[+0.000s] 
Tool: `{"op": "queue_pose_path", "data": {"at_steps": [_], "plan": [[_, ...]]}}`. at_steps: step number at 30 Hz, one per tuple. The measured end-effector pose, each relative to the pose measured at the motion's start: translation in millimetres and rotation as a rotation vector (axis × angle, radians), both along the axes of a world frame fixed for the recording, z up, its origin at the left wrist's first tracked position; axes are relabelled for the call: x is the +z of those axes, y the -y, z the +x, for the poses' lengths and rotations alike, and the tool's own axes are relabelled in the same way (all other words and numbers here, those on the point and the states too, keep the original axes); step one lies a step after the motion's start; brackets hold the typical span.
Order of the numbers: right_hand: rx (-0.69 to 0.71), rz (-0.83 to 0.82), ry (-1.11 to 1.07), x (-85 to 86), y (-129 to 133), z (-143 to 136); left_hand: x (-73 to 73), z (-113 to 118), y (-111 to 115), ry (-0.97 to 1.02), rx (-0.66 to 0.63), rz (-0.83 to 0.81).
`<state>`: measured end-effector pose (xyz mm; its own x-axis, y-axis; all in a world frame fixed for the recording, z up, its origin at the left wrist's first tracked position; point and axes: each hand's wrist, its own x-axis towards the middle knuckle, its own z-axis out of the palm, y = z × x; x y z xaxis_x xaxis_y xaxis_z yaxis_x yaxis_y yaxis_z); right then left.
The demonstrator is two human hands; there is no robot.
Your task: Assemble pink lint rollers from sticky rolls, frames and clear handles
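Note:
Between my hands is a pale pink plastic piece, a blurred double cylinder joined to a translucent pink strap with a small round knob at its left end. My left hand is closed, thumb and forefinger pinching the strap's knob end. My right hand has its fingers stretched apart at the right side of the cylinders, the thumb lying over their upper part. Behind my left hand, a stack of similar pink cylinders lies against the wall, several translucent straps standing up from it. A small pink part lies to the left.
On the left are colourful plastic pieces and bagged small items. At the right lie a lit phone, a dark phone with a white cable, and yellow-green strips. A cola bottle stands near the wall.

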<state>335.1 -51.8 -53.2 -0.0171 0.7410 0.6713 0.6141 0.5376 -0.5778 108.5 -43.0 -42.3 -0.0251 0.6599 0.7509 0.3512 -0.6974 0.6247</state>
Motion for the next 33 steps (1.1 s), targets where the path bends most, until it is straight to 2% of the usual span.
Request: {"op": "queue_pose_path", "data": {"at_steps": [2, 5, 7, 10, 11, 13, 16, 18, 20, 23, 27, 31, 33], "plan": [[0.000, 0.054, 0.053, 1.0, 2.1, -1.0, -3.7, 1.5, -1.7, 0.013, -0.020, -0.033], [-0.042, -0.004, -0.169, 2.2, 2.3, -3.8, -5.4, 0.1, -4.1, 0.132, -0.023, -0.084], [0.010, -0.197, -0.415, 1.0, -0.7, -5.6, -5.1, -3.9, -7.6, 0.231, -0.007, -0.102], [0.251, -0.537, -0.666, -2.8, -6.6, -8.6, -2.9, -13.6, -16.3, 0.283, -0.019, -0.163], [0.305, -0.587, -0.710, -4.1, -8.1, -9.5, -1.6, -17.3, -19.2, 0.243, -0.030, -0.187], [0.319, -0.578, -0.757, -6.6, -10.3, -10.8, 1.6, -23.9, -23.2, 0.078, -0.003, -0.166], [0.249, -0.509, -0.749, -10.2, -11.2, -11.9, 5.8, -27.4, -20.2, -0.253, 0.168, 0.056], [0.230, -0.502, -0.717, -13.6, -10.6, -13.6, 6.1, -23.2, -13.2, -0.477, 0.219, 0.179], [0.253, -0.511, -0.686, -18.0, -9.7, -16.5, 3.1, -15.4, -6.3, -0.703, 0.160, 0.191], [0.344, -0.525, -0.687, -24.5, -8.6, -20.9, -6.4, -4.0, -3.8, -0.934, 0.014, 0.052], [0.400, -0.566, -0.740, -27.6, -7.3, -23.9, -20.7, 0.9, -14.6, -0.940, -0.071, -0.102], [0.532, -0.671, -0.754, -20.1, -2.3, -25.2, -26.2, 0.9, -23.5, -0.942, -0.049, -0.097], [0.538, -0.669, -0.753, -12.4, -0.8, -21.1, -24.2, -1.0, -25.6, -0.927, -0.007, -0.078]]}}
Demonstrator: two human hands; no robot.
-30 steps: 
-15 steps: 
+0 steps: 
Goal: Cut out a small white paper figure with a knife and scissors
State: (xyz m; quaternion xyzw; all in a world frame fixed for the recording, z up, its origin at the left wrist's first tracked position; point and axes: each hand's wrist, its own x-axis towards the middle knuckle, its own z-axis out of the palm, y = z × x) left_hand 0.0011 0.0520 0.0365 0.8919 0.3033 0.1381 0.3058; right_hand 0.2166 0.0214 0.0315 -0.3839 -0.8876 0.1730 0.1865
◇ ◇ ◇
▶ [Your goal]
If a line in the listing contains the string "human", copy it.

▶ [Answer]
The demonstrator is two human hands; there is no robot.
Demonstrator: two human hands; no robot.

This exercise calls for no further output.